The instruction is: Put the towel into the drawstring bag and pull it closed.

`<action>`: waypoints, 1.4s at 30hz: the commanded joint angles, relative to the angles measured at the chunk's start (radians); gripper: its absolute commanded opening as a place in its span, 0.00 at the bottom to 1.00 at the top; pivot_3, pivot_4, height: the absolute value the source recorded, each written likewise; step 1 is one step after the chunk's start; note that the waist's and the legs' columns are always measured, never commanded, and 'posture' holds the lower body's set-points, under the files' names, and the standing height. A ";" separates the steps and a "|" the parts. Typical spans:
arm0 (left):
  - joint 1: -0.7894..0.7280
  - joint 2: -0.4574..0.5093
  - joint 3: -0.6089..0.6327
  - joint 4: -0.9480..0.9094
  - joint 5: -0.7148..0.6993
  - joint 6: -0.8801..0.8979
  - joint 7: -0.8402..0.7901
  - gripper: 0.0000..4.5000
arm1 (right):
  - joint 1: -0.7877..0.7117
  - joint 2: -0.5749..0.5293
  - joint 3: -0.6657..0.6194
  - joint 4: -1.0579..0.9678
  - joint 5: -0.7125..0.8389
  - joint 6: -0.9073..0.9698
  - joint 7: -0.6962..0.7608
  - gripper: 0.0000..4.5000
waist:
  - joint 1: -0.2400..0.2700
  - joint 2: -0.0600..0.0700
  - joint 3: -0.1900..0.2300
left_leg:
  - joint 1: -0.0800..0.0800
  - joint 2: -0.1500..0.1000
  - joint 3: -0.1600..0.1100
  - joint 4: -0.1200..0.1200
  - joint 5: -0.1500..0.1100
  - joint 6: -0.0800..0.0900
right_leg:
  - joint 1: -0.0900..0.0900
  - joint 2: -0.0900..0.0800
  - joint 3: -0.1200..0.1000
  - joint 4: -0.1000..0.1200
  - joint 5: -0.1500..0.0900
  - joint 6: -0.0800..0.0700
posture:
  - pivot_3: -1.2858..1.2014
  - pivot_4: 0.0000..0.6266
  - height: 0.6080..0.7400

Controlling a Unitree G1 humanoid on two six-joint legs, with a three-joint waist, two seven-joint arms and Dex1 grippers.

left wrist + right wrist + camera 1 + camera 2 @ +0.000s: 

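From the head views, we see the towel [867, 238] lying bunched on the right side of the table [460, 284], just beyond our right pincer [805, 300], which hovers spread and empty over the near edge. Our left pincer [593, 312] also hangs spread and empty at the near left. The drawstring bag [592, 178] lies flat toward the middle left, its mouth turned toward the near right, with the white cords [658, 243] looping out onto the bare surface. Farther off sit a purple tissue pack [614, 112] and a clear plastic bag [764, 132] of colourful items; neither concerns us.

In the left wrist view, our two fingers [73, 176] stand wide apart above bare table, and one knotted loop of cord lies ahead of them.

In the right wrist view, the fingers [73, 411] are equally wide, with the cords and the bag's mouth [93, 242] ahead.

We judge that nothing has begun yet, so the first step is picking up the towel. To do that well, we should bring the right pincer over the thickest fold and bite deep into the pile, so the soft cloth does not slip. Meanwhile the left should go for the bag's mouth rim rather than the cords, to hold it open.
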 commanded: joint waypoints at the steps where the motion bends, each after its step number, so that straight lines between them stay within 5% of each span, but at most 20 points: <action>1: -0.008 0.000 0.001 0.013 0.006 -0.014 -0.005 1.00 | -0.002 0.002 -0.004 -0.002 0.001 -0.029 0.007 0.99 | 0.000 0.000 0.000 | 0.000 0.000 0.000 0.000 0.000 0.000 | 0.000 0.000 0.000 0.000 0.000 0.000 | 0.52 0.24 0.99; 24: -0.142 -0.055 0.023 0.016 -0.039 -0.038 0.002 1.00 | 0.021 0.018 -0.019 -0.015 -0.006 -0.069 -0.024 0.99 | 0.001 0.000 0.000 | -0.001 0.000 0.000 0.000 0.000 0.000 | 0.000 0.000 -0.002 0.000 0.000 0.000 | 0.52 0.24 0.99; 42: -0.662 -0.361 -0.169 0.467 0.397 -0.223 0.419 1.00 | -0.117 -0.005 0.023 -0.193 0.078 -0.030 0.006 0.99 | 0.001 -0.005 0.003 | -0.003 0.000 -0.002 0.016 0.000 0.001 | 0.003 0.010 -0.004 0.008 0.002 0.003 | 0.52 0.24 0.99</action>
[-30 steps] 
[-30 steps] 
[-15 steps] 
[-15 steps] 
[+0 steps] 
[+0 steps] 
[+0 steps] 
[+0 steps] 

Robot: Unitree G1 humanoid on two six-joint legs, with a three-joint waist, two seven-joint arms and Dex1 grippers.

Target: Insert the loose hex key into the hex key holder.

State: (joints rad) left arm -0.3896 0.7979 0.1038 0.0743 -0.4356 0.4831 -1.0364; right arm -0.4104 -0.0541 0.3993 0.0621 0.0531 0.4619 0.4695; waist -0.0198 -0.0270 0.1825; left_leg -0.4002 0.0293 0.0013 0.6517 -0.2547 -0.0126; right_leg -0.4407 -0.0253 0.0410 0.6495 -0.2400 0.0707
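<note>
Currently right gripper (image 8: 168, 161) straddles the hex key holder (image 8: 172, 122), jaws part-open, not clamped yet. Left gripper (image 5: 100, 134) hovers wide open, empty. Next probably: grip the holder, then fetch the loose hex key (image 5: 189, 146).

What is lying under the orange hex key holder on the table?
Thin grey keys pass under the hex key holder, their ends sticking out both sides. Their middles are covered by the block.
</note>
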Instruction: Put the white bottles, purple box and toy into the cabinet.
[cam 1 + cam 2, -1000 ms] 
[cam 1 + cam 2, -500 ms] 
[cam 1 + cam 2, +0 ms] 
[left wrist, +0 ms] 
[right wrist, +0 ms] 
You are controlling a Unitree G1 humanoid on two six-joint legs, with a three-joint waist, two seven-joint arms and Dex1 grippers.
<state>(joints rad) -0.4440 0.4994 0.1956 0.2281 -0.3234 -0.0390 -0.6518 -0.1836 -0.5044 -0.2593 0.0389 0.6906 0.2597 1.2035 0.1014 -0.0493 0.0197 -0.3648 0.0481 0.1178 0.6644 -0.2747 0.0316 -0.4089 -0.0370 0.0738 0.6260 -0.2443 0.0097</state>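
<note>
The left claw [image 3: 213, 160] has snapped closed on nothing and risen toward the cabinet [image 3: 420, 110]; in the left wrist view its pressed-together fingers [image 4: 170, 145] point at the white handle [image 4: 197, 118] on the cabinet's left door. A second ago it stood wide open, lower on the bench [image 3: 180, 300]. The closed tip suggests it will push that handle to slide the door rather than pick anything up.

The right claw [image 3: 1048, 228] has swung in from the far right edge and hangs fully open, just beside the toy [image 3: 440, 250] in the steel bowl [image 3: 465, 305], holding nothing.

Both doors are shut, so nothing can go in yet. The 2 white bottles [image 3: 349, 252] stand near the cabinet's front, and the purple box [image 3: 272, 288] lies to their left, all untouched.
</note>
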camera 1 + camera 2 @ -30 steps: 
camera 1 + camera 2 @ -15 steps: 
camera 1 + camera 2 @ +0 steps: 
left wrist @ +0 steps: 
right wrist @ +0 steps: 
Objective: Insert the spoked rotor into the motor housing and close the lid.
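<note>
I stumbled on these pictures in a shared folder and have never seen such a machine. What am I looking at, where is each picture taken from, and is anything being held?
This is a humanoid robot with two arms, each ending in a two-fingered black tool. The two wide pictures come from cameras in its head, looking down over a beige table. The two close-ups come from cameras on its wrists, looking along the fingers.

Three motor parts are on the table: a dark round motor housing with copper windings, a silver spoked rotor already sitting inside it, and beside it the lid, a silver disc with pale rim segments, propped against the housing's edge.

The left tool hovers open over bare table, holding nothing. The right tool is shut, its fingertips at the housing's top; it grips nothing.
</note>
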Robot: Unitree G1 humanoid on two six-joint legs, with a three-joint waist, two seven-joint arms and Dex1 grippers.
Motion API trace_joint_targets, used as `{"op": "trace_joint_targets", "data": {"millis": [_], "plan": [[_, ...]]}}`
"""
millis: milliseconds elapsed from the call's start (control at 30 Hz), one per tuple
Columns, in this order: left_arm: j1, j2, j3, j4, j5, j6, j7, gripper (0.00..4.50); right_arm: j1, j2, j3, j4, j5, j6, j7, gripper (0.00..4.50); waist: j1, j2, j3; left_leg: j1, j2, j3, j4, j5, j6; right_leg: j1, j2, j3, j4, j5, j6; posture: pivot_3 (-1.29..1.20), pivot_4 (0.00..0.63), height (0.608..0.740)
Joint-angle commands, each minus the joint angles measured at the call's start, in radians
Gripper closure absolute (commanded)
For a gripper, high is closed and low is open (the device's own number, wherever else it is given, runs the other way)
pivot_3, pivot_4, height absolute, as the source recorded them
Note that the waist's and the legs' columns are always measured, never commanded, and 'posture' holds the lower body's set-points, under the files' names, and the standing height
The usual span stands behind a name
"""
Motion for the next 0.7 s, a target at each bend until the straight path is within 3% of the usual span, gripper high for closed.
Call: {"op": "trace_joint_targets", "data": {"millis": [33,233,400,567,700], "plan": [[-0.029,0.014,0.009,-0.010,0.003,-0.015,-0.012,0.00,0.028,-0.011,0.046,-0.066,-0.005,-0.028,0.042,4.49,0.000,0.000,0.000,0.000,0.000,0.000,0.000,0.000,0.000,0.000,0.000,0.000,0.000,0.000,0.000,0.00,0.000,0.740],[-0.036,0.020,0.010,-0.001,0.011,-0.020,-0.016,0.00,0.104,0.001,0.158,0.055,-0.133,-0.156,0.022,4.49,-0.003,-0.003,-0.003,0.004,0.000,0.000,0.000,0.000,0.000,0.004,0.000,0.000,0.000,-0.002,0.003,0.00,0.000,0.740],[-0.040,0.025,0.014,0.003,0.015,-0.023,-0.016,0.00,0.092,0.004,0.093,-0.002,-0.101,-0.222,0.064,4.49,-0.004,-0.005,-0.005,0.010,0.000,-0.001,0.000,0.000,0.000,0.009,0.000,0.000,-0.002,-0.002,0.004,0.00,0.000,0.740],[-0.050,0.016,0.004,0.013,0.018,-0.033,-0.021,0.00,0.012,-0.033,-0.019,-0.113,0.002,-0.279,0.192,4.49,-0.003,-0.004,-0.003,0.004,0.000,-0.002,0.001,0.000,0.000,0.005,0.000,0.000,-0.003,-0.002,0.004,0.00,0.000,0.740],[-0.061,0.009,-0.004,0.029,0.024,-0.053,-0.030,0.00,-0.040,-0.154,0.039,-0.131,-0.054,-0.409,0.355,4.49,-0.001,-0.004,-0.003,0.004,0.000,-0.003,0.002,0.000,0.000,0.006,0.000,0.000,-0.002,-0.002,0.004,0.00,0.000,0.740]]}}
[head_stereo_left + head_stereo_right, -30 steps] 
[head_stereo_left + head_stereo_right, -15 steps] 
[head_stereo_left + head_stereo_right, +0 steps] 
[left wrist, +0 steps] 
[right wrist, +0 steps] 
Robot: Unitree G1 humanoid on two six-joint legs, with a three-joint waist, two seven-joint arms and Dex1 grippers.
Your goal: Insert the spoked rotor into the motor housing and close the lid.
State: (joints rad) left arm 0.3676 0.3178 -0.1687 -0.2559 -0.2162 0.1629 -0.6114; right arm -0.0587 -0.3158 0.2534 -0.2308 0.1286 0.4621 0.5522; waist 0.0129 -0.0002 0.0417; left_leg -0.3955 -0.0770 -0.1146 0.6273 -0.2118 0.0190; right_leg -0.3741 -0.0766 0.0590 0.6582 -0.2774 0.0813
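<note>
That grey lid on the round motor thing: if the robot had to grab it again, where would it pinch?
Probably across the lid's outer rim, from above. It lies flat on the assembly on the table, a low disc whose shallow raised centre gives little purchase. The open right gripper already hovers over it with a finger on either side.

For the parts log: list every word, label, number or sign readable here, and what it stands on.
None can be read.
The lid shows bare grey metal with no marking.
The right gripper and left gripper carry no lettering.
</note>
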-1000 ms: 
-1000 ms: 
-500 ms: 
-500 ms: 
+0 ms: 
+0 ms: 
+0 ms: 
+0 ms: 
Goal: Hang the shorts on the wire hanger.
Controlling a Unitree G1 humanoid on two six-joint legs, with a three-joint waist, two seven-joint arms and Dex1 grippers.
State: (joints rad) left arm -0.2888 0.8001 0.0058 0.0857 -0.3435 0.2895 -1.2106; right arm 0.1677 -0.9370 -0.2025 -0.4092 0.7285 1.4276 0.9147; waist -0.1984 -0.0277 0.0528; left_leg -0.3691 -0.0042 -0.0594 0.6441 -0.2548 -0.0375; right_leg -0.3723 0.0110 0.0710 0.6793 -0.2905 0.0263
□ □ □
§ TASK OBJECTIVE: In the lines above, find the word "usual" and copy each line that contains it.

§ ANSWER BOX:
The usual span stands behind a name
Motion for the next 0.7 s, a target at each bend until the straight path is within 3% of the usual span, gripper high for closed.

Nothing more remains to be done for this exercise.